Segment Open

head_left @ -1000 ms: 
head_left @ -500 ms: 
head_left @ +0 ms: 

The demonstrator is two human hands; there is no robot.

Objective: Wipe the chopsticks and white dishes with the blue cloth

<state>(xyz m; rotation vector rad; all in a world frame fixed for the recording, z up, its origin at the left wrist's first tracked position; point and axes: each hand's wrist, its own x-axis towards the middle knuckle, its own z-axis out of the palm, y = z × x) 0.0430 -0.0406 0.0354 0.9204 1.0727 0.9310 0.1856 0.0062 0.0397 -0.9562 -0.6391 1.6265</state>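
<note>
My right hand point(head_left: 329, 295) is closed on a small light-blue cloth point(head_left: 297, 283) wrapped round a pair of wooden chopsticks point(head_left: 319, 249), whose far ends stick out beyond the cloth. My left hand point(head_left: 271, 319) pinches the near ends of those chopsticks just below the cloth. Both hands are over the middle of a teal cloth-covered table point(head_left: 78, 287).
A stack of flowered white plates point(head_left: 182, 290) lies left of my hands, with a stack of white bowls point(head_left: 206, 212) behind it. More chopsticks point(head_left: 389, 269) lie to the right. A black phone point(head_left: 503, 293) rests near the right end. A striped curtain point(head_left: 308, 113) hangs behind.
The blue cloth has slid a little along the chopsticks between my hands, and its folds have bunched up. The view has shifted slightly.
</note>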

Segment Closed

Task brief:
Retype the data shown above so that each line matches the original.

Reply:
head_left @ -1000 ms: 
head_left @ -500 ms: 
head_left @ +0 ms: 

The demonstrator is two human hands; there is no robot.

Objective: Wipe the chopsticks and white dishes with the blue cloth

<state>(xyz m; rotation vector rad; all in a world frame fixed for the recording, z up, its origin at the left wrist's first tracked position; point and axes: each hand's wrist, its own x-axis towards the middle knuckle, its own z-axis out of the palm, y = z × x) 0.0430 -0.0406 0.0354 0.9204 1.0727 0.9310 0.1856 0.0062 0.0397 -0.9562 -0.6391 1.6265</state>
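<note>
My right hand point(head_left: 329, 295) is closed on a small light-blue cloth point(head_left: 297, 283) wrapped round a pair of wooden chopsticks point(head_left: 319, 249), whose far ends stick out beyond the cloth. My left hand point(head_left: 271, 319) pinches the near ends of those chopsticks just below the cloth. Both hands are over the middle of a teal cloth-covered table point(head_left: 78, 287).
A stack of flowered white plates point(head_left: 182, 290) lies left of my hands, with a stack of white bowls point(head_left: 206, 212) behind it. More chopsticks point(head_left: 389, 269) lie to the right. A black phone point(head_left: 503, 293) rests near the right end. A striped curtain point(head_left: 308, 113) hangs behind.
The blue cloth has slid a little along the chopsticks between my hands, and its folds have bunched up. The view has shifted slightly.
</note>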

There is no more to this answer.